- _WHAT TO PRODUCE_:
Please set down all of the data below verbatim.

- _DATASET EXCERPT_:

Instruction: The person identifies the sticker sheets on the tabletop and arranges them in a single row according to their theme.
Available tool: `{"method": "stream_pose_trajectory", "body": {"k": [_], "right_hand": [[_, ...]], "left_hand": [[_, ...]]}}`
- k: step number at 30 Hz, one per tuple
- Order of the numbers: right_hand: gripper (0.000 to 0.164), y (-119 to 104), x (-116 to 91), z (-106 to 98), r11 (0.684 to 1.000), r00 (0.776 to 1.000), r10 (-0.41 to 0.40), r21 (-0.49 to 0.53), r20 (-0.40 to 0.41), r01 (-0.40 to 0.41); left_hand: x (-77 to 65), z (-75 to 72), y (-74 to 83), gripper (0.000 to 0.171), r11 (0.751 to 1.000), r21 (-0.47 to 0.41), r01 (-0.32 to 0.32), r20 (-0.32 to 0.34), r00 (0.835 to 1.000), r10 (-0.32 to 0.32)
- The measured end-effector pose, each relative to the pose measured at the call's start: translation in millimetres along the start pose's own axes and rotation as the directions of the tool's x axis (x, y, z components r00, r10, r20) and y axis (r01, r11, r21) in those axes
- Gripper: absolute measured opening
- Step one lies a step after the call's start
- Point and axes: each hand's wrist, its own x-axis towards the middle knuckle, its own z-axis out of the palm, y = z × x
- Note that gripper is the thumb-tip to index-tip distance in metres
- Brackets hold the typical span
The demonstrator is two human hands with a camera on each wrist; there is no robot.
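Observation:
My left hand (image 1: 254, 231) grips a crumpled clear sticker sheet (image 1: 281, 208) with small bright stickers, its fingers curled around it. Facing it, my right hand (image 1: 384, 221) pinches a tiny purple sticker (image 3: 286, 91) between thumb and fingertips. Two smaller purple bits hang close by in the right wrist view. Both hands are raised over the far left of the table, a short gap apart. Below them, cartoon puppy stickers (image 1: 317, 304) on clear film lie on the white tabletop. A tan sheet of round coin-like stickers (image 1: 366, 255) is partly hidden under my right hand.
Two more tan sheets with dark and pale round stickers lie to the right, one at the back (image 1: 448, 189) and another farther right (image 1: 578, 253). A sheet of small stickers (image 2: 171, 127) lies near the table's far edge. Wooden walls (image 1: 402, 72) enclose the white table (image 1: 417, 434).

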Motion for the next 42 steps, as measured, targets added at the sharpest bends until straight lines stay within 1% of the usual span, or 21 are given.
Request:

- _REPLY TO THE EXERCISE_:
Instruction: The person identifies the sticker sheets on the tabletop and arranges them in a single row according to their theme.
Available tool: `{"method": "stream_pose_trajectory", "body": {"k": [_], "right_hand": [[_, ...]], "left_hand": [[_, ...]]}}`
- k: step number at 30 Hz, one per tuple
- Order of the numbers: right_hand: gripper (0.000 to 0.164), y (-119 to 104), x (-116 to 91), z (-106 to 98), r11 (0.684 to 1.000), r00 (0.776 to 1.000), r10 (-0.41 to 0.40), r21 (-0.49 to 0.53), r20 (-0.40 to 0.41), r01 (-0.40 to 0.41); left_hand: x (-77 to 65), z (-75 to 72), y (-74 to 83), gripper (0.000 to 0.171), r11 (0.751 to 1.000), r21 (-0.47 to 0.41), r01 (-0.32 to 0.32), r20 (-0.32 to 0.34), r00 (0.835 to 1.000), r10 (-0.32 to 0.32)
- The measured end-effector pose, each relative to the pose measured at the call's start: translation in millimetres along the start pose's own axes and rotation as the directions of the tool's x axis (x, y, z components r00, r10, r20) and y axis (r01, r11, r21) in those axes
- Gripper: absolute measured opening
- Step one lies a step after the call's start
- Point and axes: each hand's wrist, its own x-axis towards the middle knuckle, its own z-axis out of the palm, y = z × x
- Note that gripper is the thumb-tip to index-tip distance in metres
- Brackets hold the typical span
The demonstrator is two human hands with a camera on each wrist; there is no robot.
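Observation:
My left hand (image 1: 254, 231) grips a crumpled clear sticker sheet (image 1: 281, 208) with small bright stickers, its fingers curled around it. Facing it, my right hand (image 1: 384, 221) pinches a tiny purple sticker (image 3: 286, 91) between thumb and fingertips. Two smaller purple bits hang close by in the right wrist view. Both hands are raised over the far left of the table, a short gap apart. Below them, cartoon puppy stickers (image 1: 317, 304) on clear film lie on the white tabletop. A tan sheet of round coin-like stickers (image 1: 366, 255) is partly hidden under my right hand.
Two more tan sheets with dark and pale round stickers lie to the right, one at the back (image 1: 448, 189) and another farther right (image 1: 578, 253). A sheet of small stickers (image 2: 171, 127) lies near the table's far edge. Wooden walls (image 1: 402, 72) enclose the white table (image 1: 417, 434).
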
Motion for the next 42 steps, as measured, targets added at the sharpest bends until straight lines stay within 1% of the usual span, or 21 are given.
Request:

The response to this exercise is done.